Do local public TV/Radio stations need someone with working html/css/js/web accessibility skills?

Last week I posed a question: do local public TV/Radio stations need someone with working html/css/js/web accessibility skills? The question was deliberately ambiguous, because after all what are “working” skills? (I know someone who still uses tables for page layout.) I wanted to provoke a (respectful) conversation and I still want to do that. So it’s only fair to say what I think about this question.

I think it depends.

A radio station with a staff of four is not going to have a full-time webmaster (outdated as the term may be, you know what I mean).

A joint licensee in a top market probably needs to have a digital team with specialized skills including actual developers, if it wants to compete strongly in that market. I frequently look at the SCPR, OPB, and KQED sites and it’s clear each has a strong web team with high-level skills. (BTW Tim Olson, nice new responsive home page!)

Stations like mine are somewhere in between; we can’t afford multiple positions, but most of us have at least one full-time digital staff member with skills that are somewhat wide, but probably not extremely deep. Some of us are better with design, or coding, or managing a CMS, and it shows when you look our websites and apps. I tend to collaborate most effectively with this category, because we can easily learn from each other and improve on our weaknesses together. The iMA has been extremely helpful in this collaboration, and I would love to help build on it however possible.

But my concern about webskillz extends beyond online staff. I see a basic lack of digital literacy among our staff and management. They are smart people who are experts in their areas, but the times they are changing fast. I think you can’t make good operational decisions about the interweb, let alone strategic ones, without understanding how it works.

We should know about the anatomy of a website, especially the one used by our station.

We should know how a browser works, how a server works, how a database works, and how they work together to serve content.

We should know that a url returns resources, hopefully in a structured and usable form. We should be able to look at a url and know basically what it means.
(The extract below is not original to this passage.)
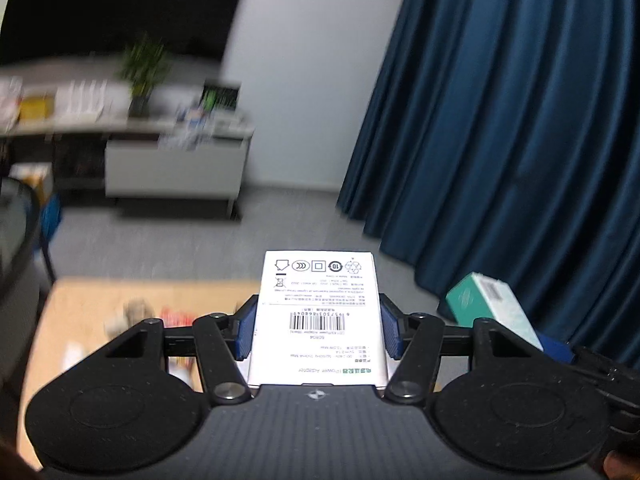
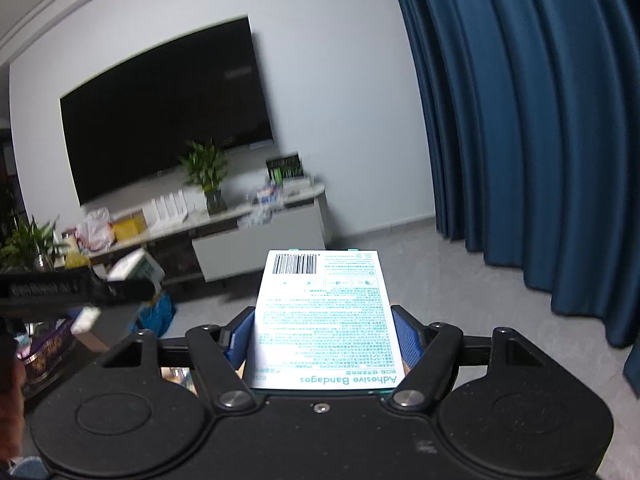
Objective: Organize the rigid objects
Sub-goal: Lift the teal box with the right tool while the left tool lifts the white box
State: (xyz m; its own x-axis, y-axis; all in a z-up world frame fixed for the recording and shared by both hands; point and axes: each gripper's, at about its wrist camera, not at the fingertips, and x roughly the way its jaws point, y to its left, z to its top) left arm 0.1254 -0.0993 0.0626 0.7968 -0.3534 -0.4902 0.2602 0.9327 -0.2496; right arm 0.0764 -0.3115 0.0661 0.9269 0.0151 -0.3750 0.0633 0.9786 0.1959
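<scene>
Matt white cardboard adapter box (image 1: 318, 316), smooth printed cardboard bandage box (image 2: 322, 320), blue cloth curtain (image 2: 532, 120), glossy television screen (image 2: 168, 108)

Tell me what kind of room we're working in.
Most likely a home living room: a big dark television on the wall, a low cabinet beneath it with a potted plant, and long blue curtains.

Dim living room, grey floor (image 2: 460, 280) and plain white wall (image 2: 320, 80). Big dark TV (image 2: 160, 120) mounted on it, tilted in the fisheye. Below sits a low cabinet (image 2: 260, 240) with a pale top, cluttered with boxes and what looks like bottles, too blurry to call. 1 leafy plant (image 2: 206, 172) stands on it, another (image 2: 28, 240) further left. Deep blue curtains (image 2: 540, 140) fill the right side.
</scene>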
We should know the difference between http and https (and ftp and sftp) and why it matters.

We should know something about how web pages and sites can get broken or slow to respond.

We should know that every web page has two faces, one for humans and one for machines that crawl the internet.

We should know about good metadata practices, and how this now plays into everything.

We should know what it takes to author online content, construct views, and build and support web applications. We don’t have to know how to do all these things, but we need to know the concepts and language.

We should know what an SLA is with a web service provider, and how to protect station interests. This usually requires understanding the nature of the service to be provided.

We should know how easy some of this stuff is, and which parts are hard.

We should have some appreciation for how fast things are changing, and the need to keep learning.

By “we” I mean someone at the local station and it doesn’t have to be the web person. If we were to work on expanding our basic online literacy at the local level, we’d be in better shape to talk about the right mix of shared services and local resources.

I will not be offended if you argue with any of this. I’m just interested in understanding where we are, and how we can best move forward.